• What the task requires:
Please output the section of the listing below that opens with the line containing "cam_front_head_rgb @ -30" and closes with the line containing "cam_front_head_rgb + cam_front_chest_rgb", exactly and with nothing else.

• Provided material:
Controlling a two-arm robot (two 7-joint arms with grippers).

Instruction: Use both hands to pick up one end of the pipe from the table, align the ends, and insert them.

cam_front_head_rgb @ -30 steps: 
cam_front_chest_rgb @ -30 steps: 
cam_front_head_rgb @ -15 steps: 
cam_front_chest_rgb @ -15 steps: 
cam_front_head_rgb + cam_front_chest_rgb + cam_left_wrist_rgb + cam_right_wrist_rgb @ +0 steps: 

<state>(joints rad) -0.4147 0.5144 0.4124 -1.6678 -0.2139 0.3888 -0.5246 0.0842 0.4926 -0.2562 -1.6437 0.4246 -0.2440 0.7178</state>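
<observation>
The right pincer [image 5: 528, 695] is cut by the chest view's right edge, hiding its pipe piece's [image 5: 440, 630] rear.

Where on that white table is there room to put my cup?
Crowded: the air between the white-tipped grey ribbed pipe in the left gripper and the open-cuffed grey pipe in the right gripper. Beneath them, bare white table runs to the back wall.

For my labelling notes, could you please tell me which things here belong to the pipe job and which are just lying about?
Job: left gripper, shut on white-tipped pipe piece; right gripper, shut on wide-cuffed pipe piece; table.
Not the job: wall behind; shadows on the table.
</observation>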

• Final answer:
cam_front_head_rgb @ -30 steps: 
cam_front_chest_rgb @ -30 steps: 
cam_front_head_rgb @ -15 steps: 
cam_front_chest_rgb @ -15 steps: 
cam_front_head_rgb + cam_front_chest_rgb + cam_left_wrist_rgb + cam_right_wrist_rgb @ +0 steps: 

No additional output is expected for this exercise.